Supplied records:
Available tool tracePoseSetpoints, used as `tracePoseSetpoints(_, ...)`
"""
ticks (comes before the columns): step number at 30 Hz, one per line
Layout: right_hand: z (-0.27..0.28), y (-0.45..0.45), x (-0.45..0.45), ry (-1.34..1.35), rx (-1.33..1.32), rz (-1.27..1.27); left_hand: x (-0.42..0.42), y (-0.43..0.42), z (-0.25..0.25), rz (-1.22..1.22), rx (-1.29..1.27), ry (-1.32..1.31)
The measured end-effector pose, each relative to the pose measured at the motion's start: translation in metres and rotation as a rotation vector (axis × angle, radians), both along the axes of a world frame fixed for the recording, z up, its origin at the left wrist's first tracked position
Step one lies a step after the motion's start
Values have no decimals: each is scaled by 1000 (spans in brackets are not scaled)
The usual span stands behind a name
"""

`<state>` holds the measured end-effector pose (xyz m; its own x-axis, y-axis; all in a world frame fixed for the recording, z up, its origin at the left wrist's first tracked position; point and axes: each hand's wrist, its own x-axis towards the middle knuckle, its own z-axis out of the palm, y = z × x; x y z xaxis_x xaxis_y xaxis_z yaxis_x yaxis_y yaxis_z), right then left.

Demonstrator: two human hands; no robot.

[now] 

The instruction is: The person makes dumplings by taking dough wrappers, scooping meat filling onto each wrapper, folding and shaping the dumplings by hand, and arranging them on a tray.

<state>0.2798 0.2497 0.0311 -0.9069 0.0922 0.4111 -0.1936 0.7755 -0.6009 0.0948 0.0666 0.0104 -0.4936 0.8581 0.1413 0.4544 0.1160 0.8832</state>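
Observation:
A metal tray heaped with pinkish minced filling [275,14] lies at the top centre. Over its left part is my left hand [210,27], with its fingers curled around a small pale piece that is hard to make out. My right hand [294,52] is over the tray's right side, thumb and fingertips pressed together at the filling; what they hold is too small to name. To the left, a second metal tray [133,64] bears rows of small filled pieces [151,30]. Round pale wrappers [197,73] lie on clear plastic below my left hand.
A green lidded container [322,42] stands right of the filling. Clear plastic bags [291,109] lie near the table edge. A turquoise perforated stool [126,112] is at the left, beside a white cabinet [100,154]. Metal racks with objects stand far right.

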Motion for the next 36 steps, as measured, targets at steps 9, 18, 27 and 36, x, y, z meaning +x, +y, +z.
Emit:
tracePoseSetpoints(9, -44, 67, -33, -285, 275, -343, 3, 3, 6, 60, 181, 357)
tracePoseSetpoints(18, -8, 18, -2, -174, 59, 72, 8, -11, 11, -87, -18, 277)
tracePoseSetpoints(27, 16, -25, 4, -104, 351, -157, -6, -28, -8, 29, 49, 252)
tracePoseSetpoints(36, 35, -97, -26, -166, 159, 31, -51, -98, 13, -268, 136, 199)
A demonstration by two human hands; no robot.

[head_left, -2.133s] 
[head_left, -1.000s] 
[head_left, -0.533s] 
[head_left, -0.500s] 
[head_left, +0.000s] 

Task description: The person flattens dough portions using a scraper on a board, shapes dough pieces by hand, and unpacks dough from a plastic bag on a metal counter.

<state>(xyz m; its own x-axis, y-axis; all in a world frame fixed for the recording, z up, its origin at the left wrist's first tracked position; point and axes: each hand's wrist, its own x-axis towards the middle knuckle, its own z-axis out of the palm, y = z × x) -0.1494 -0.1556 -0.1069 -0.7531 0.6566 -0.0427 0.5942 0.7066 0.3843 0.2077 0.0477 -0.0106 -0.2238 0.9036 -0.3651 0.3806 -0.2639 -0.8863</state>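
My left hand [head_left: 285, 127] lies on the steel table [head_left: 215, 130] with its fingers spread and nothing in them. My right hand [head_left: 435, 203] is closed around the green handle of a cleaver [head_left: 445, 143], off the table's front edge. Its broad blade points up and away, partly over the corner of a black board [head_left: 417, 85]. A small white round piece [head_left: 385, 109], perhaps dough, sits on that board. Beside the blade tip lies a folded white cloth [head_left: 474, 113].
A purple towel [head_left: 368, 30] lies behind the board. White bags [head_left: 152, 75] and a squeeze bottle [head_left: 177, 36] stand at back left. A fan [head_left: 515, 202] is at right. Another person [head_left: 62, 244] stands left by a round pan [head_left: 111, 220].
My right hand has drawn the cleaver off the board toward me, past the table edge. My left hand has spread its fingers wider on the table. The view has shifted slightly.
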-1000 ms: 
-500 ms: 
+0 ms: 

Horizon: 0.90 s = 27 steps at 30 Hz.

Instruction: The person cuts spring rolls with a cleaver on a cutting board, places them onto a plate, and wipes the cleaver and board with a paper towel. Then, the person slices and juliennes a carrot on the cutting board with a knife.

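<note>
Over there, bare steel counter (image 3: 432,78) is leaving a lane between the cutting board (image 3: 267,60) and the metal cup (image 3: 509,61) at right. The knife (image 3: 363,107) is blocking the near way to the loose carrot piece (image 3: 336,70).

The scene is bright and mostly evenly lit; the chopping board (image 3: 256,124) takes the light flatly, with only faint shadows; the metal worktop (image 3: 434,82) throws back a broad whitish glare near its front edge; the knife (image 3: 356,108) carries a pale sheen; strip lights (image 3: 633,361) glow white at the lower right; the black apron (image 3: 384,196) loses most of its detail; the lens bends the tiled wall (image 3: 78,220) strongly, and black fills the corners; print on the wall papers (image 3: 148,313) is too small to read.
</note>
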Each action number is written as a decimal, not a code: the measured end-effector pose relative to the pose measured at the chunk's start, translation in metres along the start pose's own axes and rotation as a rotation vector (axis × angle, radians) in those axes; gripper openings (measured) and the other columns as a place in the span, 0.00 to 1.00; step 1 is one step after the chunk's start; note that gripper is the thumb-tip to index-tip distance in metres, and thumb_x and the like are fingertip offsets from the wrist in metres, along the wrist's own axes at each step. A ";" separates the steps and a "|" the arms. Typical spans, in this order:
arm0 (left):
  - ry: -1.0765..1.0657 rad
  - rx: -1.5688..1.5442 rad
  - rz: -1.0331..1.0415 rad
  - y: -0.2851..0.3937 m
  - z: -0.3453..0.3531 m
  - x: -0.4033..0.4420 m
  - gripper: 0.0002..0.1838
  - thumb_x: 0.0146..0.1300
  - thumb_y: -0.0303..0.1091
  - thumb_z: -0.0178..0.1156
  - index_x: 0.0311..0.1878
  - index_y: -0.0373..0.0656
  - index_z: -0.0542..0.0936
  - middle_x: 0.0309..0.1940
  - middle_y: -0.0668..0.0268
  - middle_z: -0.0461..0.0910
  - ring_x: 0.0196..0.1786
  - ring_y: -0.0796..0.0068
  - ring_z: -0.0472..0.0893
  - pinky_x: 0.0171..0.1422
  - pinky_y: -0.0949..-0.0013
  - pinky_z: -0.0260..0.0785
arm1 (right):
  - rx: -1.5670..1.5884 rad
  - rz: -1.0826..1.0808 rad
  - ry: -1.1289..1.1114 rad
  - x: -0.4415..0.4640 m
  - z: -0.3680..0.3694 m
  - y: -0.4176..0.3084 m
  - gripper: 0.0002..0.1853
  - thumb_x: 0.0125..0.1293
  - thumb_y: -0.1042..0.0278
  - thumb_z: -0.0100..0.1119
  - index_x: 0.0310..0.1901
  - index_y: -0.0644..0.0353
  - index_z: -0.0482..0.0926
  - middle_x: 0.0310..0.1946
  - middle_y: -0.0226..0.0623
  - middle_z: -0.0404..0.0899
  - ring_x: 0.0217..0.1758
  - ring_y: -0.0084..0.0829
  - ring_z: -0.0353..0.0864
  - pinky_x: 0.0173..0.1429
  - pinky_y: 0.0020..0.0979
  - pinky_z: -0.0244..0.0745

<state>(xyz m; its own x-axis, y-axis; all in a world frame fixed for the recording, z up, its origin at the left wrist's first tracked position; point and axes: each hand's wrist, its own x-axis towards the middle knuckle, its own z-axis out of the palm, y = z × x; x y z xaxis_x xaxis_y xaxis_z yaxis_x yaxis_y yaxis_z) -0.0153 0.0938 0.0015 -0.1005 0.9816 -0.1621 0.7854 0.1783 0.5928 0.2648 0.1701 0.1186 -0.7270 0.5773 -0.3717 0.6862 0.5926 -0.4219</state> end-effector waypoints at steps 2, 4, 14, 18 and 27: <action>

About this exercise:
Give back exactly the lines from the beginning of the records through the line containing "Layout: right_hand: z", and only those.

Expected answer:
Available tool tracePoseSetpoints, used as `tracePoseSetpoints(_, ...)`
"""
ticks (comes before the columns): step number at 30 Hz, one per line
Layout: right_hand: z (-0.27..0.28), y (-0.45..0.45), x (-0.45..0.45), ry (-1.34..1.35), rx (-1.33..1.32), rz (-1.27..1.27); left_hand: x (-0.42..0.42), y (-0.43..0.42), z (-0.25..0.25), rz (-1.22..1.22), rx (-1.29..1.27), ry (-1.32..1.31)

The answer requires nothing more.